With more than the usual clarity about what the fight is all about, the third
in the "X-Men" universe, brings us face to face with mutant powers, and
that's the fun of it. While some critics are disappointed over the lack of
deeper meanings, I was inclined to revel in the fascinating effects that
actualize those powers and the technological art that makes it possible.
It's a stunning night out for awestruck kids like me.
Okay, so maybe I'm not a kid anymore, but when Eric Lehnsherr, aka Magneto
(Ian McKellan) and Professor Charles Xavier (Patrick Stewart) pay their first
visit to young Jean Grey when she was a newly discovered prodigy in the
mutant firmament, and when she demonstrates how she can levitate the cars on
her block, a certain awesomeness sets in.
If you saw "Xmen United" you'll
know that she grew into an adult and was killed. But can anyone so powerful
be killed on a permanent basis? That question is answered with her return,
exhibiting traits of her former lovable side as Dr. Jean but mostly as the
most destructive force on the planet, Phoenix. When this babe unleashes,
it's a trip to oblivion for everyone around.
When you're dealing with powers like these, it's sometimes hard to avoid
biblical references, but the filmmakers, director Brett Ratner (who assumed
the main chair from Bryan Singer) and writers Simon Kinberg and Zak Penn
approach the line without quite getting into divine symbolism. Let's keep
this on a safe, commercial level, don'tcha think?

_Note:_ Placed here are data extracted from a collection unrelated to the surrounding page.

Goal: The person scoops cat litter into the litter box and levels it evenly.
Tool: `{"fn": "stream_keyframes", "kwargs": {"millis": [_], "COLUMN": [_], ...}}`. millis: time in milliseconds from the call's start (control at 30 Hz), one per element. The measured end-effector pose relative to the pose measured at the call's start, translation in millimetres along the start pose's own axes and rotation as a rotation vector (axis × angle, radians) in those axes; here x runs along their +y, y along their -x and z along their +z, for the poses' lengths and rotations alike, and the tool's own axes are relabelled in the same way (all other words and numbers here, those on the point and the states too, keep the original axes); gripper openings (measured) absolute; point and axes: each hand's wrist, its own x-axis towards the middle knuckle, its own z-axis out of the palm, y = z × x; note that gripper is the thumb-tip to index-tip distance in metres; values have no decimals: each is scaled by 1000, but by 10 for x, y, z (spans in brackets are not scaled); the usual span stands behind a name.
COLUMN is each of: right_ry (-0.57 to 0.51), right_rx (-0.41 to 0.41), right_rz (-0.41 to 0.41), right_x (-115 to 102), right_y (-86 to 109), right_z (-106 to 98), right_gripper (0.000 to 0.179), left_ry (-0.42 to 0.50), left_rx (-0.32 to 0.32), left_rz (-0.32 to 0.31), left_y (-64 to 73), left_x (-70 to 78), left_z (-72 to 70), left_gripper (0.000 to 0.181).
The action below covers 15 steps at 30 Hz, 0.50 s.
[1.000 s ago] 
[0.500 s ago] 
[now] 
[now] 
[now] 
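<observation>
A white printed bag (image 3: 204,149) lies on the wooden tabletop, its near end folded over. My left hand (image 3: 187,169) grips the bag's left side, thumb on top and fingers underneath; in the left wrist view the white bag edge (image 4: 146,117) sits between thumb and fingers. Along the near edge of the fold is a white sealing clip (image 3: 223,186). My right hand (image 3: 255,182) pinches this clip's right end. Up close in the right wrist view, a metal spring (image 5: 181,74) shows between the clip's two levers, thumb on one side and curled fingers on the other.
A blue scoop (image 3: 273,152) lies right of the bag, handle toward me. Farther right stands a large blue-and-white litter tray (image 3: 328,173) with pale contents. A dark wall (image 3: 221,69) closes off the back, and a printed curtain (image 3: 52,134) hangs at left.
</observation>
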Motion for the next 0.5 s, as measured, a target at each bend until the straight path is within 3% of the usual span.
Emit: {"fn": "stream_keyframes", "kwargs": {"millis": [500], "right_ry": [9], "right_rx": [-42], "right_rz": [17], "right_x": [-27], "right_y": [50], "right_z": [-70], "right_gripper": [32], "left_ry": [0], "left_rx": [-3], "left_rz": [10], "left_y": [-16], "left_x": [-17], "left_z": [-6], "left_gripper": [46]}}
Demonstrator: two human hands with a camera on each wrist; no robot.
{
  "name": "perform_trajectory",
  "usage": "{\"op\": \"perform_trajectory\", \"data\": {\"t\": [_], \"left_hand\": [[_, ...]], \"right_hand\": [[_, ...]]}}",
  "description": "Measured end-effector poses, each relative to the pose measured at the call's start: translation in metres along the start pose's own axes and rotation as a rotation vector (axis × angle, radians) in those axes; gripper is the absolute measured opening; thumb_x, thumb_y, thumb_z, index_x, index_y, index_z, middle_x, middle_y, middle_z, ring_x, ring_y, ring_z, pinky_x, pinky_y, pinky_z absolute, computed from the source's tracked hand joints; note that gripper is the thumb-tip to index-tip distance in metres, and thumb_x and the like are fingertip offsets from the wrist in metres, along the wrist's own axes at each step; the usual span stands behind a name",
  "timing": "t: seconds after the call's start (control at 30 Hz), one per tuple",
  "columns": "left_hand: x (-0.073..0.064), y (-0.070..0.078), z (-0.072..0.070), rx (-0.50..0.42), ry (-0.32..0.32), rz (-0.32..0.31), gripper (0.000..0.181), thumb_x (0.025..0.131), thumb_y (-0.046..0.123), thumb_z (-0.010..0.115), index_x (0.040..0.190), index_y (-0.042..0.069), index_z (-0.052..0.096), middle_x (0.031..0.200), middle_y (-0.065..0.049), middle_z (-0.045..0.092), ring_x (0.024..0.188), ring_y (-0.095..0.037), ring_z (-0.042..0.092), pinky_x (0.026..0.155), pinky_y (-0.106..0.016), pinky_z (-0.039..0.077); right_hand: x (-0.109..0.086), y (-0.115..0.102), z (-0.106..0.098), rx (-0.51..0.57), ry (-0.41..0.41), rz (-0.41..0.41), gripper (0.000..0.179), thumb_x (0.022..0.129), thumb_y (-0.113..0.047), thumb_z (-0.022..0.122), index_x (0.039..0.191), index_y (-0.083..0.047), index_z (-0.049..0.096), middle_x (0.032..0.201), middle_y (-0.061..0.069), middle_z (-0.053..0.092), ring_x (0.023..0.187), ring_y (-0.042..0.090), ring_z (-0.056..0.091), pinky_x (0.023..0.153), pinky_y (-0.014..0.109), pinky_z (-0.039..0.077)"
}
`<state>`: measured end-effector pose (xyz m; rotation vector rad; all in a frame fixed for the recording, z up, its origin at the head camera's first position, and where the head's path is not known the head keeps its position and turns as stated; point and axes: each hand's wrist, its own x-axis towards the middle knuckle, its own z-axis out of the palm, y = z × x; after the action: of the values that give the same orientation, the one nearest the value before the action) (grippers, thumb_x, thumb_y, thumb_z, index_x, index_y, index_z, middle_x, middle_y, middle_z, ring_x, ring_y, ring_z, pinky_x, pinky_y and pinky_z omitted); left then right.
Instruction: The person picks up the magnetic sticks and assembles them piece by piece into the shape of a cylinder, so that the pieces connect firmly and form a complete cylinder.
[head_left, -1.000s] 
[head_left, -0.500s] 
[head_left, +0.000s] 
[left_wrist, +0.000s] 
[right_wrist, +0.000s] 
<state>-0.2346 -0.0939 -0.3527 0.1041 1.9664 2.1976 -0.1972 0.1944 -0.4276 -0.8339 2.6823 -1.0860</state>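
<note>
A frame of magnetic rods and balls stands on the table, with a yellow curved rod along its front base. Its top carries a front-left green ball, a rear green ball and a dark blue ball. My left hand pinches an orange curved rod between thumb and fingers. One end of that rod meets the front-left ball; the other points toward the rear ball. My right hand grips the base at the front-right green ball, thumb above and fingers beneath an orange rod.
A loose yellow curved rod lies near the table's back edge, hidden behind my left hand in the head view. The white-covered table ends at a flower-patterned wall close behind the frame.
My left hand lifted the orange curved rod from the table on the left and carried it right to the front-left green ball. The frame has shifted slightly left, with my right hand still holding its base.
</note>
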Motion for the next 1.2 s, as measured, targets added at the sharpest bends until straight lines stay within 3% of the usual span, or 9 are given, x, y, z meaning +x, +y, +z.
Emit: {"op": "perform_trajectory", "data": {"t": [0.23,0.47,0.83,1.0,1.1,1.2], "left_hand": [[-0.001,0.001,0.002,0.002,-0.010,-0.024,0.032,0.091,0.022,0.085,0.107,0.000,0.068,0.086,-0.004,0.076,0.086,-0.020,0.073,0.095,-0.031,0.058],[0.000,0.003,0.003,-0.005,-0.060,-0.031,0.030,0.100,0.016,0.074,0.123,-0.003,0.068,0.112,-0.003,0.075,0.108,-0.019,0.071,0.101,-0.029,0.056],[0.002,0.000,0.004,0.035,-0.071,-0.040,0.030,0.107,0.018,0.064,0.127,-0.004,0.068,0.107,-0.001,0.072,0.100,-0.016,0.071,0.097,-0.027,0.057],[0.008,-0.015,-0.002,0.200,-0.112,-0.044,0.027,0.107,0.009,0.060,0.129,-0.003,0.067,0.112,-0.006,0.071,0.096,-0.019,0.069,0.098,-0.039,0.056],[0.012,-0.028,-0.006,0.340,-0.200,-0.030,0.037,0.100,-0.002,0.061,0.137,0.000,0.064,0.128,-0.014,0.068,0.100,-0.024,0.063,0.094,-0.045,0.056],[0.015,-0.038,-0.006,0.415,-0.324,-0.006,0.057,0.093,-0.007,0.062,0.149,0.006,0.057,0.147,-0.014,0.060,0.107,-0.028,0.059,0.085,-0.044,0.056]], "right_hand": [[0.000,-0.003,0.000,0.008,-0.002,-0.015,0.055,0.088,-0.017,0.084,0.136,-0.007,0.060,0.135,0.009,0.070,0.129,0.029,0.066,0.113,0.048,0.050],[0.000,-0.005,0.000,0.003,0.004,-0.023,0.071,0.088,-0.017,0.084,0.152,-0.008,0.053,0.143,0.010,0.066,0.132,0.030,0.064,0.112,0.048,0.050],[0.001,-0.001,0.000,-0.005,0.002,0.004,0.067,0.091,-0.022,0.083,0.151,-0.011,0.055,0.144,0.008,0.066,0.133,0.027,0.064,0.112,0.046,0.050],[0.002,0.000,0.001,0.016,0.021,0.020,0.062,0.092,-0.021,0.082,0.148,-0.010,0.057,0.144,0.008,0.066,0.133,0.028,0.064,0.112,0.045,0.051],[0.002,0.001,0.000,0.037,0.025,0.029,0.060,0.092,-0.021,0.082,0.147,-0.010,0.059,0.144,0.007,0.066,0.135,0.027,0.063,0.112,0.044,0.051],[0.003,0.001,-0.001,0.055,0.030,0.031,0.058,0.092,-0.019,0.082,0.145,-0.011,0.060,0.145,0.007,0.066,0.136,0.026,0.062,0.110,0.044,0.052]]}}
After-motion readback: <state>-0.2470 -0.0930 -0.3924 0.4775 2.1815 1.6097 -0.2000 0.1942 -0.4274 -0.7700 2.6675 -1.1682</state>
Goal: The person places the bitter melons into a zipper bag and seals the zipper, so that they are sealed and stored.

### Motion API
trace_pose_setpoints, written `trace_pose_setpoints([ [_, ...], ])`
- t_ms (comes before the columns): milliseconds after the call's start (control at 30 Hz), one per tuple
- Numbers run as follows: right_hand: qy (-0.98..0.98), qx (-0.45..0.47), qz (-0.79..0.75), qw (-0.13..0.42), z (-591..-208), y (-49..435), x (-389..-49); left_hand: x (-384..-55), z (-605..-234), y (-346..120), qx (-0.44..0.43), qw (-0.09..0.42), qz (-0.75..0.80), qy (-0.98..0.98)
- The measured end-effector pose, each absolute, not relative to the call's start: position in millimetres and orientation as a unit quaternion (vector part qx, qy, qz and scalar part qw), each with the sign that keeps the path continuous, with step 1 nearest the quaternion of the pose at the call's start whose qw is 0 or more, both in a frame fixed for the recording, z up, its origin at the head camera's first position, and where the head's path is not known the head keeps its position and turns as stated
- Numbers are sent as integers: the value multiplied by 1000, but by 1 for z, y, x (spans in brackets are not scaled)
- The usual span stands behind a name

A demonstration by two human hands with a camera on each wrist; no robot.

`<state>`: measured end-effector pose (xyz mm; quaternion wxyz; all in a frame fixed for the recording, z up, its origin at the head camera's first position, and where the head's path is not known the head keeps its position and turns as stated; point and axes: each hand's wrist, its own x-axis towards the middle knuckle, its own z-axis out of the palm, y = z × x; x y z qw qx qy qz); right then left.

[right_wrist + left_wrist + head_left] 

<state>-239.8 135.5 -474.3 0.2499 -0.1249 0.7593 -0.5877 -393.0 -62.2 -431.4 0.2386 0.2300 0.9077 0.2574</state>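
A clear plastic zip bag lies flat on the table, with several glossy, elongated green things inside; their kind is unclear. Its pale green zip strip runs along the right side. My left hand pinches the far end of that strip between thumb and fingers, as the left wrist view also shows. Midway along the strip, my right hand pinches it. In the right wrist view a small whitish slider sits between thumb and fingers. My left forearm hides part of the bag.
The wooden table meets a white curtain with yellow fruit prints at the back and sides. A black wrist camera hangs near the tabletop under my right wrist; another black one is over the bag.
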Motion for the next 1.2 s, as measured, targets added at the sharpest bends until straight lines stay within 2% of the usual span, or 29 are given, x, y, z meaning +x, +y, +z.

But while we're avoiding allusions to the heavenly and hellish to explain
mutant power, political satire is what fuels the fable. It begins when
Warren Worthington II discovers that his son Warren III (Ben Foster) is a
mutant. The boy's got wings. Daddy, an industrial magnate with his own
corporation gets into R & D and comes up with a cure. Imagine it--a cure for
Not only does Worthington II hype the product, but no less than the president
of the United States supports it as a needed social issue. He thinks it's
something like HIV and sounds just a tad like George Bush on any number of
issues, all designed to convince the country of a need that isn't there or
for which he has no real idea of any way to improve what's already on the
books. The bigger problem is that the Mutants we know (now I think I need to
capitalize the subculture) don't think they need a cure and, while they're
contending with Mutant-to-Mutant issues, they now have a bigger fight on
their hands... with the government.
Rise up X-men! Returning to the breed are the familiar stalwarts:
Logan/Wolverine (Hugh Jackman) with his stiletto knuckles, Ororo Mumroe/Storm
(beauteous Halle Berry), Marie/Rogue (troubled Anna Paquin), other old-timers
and some new faces. The most notable of this latter category are delicious
Ellen Page as Kitty Pryde, a babe who can walk through walls, and Kelsey
Grammar as Dr. Hank McCoy/Beast, a blue-faced Wolfman character who advises
the president on mutant matters--a sort of Surgeon General with an equal
amount of political power.
Special mention goes to the upstart lady known as Raven Darkholme or, in her
shape shifting self, as Mystique. Alas, harm, in the form of the government
promoted cure, brings her down. As she morphs to normal human, we're treated
to a fine pinup moment of feminine gorgeousness. Ah, sweet normality.
As said, the fun here is in the wide assortment of special powers where
mutants clash or combine forces to vanquish an enemy. In the end, they take
separate sides, wreak destruction, and provide us, through the ingenious
applications of a highly skilled CGI crew, the kind of thrills and
satisfactions that give you a buzz.
My mutant power (and the boxoffice tingle of $199 Million in one week
per Weekly Variety) tells me "The Last Stand" is anything but last.
It's not even likely to be penultimate.